Byju’s operates primarily on a subscription model, contrary to popular belief of freemium. It gives a 15 day free trails post in which the content is paid and there is no segment free for a lifetime, to give you an analogy zoom is an example of freemium where the basic features are free and you only pay to upgrade on them.
- Subscription [3.5mn paid users]
- Tablet [Akin to the Akash tablets which were the talk of the town a decade back]
- Offline Courses
Byju’s spends around 50% of its revenue on sales and marketing. In Fy 17–18 let’s round the expenditure on S&M to 250cr and the revenue to 500 cr adding 450k paid users, which puts the customer acquisition cost [CAC] at 5.5k rs.

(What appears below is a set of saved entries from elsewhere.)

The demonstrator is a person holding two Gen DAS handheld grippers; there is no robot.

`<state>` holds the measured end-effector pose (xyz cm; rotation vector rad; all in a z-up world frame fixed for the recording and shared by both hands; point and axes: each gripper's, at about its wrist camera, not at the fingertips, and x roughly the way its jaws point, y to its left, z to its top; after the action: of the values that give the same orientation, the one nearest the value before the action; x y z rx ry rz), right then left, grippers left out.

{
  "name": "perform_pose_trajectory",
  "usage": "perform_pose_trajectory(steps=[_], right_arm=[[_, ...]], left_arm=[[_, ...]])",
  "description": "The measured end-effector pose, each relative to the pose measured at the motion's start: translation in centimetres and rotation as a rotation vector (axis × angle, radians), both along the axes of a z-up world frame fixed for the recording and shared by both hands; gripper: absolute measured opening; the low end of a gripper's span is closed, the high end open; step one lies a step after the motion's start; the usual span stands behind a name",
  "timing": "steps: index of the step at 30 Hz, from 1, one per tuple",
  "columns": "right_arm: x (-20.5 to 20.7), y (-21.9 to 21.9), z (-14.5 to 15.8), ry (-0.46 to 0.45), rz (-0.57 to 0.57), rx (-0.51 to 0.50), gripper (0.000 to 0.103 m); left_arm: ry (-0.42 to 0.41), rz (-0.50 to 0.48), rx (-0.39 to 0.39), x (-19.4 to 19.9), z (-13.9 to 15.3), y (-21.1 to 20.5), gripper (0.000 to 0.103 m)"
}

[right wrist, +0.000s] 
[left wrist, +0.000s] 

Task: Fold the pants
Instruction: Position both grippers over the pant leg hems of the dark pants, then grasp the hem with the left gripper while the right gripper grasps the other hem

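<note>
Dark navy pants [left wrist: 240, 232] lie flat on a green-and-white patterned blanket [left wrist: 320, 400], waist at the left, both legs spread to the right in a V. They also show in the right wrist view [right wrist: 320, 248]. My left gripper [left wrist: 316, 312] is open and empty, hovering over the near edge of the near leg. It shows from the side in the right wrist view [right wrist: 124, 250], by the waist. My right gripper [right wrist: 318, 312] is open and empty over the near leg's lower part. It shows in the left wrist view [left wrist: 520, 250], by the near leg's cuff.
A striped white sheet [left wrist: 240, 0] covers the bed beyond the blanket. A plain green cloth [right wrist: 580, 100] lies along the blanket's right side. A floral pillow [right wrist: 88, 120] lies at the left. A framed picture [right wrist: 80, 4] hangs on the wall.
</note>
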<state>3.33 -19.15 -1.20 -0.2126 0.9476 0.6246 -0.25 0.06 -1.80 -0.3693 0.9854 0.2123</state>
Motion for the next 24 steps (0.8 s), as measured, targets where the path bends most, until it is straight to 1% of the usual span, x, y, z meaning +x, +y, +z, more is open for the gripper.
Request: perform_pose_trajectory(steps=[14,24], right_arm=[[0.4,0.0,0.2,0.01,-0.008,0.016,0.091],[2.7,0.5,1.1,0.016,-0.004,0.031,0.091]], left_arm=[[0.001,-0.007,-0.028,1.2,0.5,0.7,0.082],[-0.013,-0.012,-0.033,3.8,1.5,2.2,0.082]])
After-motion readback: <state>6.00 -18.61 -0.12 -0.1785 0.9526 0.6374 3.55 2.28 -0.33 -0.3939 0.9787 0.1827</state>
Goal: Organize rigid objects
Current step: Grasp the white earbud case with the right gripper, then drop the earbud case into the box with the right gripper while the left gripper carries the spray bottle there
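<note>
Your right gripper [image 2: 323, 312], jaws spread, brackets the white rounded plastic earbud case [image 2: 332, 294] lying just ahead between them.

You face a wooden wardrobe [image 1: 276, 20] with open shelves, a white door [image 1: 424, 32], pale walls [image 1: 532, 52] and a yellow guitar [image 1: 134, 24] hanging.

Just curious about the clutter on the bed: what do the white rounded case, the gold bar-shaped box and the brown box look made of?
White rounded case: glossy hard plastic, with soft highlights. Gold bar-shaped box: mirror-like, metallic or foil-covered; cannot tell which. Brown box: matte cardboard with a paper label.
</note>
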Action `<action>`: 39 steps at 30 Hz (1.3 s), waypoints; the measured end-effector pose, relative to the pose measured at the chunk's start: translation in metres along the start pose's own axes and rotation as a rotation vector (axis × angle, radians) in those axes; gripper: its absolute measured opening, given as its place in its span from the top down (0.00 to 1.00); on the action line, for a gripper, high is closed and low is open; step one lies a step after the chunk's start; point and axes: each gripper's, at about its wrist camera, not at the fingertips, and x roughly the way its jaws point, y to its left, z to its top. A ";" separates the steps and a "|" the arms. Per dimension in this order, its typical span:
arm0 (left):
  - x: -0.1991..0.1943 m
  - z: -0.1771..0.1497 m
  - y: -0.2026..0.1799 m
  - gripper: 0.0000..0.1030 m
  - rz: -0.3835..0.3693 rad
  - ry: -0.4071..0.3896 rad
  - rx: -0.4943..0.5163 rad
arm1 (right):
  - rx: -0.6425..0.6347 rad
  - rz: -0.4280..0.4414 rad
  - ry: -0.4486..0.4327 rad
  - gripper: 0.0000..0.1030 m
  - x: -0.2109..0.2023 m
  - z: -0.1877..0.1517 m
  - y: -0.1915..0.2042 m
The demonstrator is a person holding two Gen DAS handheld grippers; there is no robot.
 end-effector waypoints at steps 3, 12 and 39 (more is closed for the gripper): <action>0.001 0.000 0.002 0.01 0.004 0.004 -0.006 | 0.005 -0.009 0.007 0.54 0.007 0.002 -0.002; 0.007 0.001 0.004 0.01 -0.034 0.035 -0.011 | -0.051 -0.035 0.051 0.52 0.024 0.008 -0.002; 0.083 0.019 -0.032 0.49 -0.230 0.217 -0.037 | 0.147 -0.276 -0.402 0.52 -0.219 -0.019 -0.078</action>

Byju’s sells courses for around 25–30k which each customer spends, so as we see the unit economics is pretty solid, the major costs are content and delivery and Byju’s covers both of them in the first purchase.
Earlier I have mentioned how big is the education market is, now put it into perspective if out of 250mn students Byju’s can sell themselves to 3.5 mn, what are the numbers looking like!. Even if there is one purchase Byju’s is already profitable on the unit level.
Even if there is churn on recurring customers, the market is so large that there are always new ones. The natural churn from students graduating paves way for more customers and there is little feedback in the market memory about the product. also here the user is the child but the customer is the parent, which combined gives Byju’s the leverage to improve or get away with a subpar product without affecting its revenue.